The first 86 games of the 1973 season were canceled by a strike over pension negotiations, the 1981 season was fractured by a 50-day midseason strike over free agency compensation rules that canceled 713 games, and a strike that started in August 1994 over management’s attempt to gain a salary cap canceled the final 669 regular-season games and the World Series. It also led to a three-week delay of the 1995 season, when schedules were cut from 162 games to 144.

The most contentious proposals involve luxury tax thresholds, the size of a new bonus pool for pre-arbitration players and minimum salaries.

MLB proposed raising the tax threshold from $210 million to $220 million in each of the next three seasons, $224 million in 2025 and $230 million in 2026.
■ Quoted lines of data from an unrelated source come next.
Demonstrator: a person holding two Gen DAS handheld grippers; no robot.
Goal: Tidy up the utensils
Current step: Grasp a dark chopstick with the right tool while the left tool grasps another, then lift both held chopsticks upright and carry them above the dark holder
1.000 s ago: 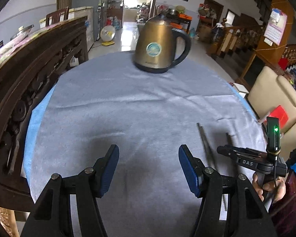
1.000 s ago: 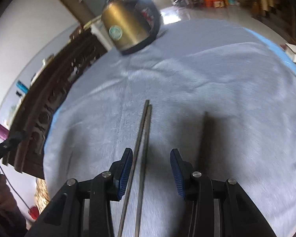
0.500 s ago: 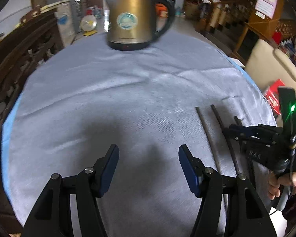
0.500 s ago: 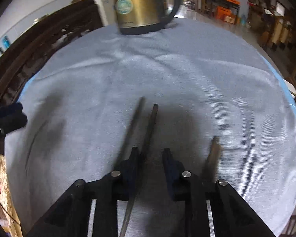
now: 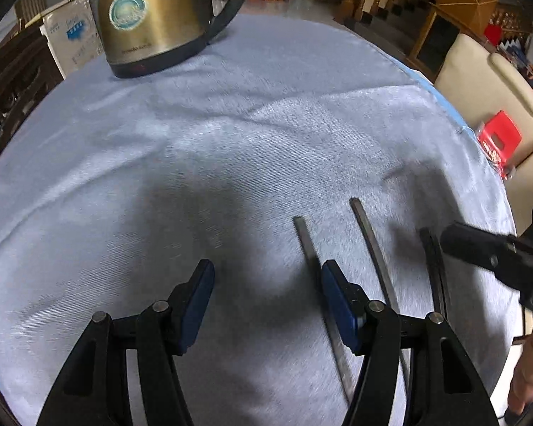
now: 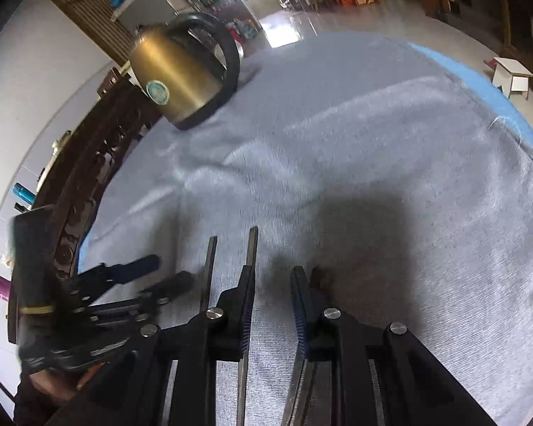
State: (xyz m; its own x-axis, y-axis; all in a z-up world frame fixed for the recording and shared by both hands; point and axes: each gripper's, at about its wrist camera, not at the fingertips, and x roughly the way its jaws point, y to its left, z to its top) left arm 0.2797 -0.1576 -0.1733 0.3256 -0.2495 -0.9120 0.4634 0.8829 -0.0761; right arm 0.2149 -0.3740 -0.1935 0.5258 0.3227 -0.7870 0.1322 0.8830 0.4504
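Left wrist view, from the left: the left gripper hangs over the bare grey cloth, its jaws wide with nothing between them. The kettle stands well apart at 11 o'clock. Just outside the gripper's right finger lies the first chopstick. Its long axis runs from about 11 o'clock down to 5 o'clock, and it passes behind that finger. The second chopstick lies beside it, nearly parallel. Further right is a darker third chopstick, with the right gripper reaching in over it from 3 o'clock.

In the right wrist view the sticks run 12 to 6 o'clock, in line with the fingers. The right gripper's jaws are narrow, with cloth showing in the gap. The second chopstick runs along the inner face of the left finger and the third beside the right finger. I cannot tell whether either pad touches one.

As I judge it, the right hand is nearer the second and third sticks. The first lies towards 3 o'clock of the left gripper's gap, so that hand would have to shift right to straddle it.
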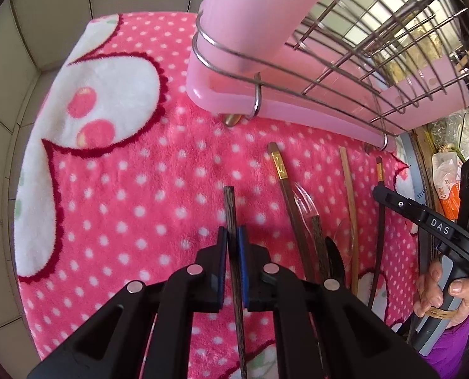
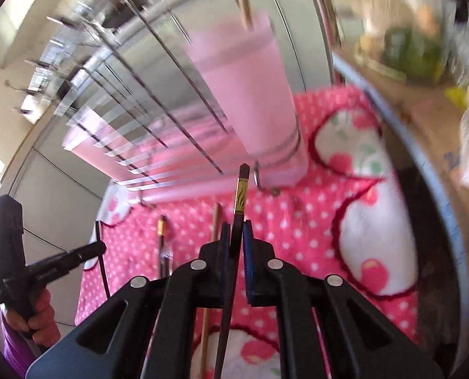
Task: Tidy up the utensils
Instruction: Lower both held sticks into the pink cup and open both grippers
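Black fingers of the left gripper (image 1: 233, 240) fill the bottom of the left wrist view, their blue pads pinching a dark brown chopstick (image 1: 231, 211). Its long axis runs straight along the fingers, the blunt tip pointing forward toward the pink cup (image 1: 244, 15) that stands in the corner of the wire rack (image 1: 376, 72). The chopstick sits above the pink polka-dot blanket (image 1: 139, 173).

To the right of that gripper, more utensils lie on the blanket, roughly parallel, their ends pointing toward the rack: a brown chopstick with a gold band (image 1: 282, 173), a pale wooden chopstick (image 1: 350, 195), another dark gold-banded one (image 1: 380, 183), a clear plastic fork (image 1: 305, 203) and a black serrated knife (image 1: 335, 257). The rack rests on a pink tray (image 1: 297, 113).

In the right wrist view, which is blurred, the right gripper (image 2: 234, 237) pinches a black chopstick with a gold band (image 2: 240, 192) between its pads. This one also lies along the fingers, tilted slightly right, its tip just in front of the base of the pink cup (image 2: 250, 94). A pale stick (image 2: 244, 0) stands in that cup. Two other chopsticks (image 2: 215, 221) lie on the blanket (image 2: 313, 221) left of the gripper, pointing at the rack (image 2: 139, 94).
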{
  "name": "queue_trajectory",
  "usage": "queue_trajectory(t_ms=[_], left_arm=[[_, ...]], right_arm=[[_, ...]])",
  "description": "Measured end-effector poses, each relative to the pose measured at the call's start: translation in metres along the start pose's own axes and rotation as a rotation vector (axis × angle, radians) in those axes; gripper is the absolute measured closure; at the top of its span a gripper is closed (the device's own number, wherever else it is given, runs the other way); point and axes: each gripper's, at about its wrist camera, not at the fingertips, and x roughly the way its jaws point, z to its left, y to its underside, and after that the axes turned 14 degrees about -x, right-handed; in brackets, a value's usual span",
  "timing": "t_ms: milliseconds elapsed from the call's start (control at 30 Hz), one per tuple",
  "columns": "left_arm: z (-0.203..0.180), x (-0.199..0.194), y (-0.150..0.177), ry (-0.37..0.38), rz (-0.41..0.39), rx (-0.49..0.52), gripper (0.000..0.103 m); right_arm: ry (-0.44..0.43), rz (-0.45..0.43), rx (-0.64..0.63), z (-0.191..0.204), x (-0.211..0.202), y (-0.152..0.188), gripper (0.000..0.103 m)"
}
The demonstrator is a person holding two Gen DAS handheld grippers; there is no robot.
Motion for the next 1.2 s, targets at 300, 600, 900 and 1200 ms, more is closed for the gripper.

“We have a payroll disparity problem,” Manfred said, “and to weaken the only mechanism in the agreement that’s designed to promote some semblance of competitive balance is just something that I don’t think the club group is prepared to do right now.”

Players asked for $238 million this year, $244 million in 2023, $250 million in 2024, $256 million in 2025 and $263 million in 2026.

“We're seeing it act as a salary cap,” Scherzer said. “The San Diego Padres have the higher payroll than the New York Yankees.”

MLB offered $25 million annually for a new bonus pool for pre-arbitration players, and the union $85 million this year, with $5 million yearly increases.

“There's dollars to be allocated toward them that would fairly compensate their contributions on the field, more so than what's on the table,” Scherzer said.

MLB proposed raising the minimum salary from $570,500 to $700,000 this year, with increases of $10,000 annually, and the union asked for $725,000 this year, $745,000 in 2023, $765,000 in 2024 and increases for 2025 and 2026 based on the Consumer Price Index for Urban Wage Earners.

“The last five years have been very difficult years from a revenue perspective for the industry given the pandemic,” Manfred said.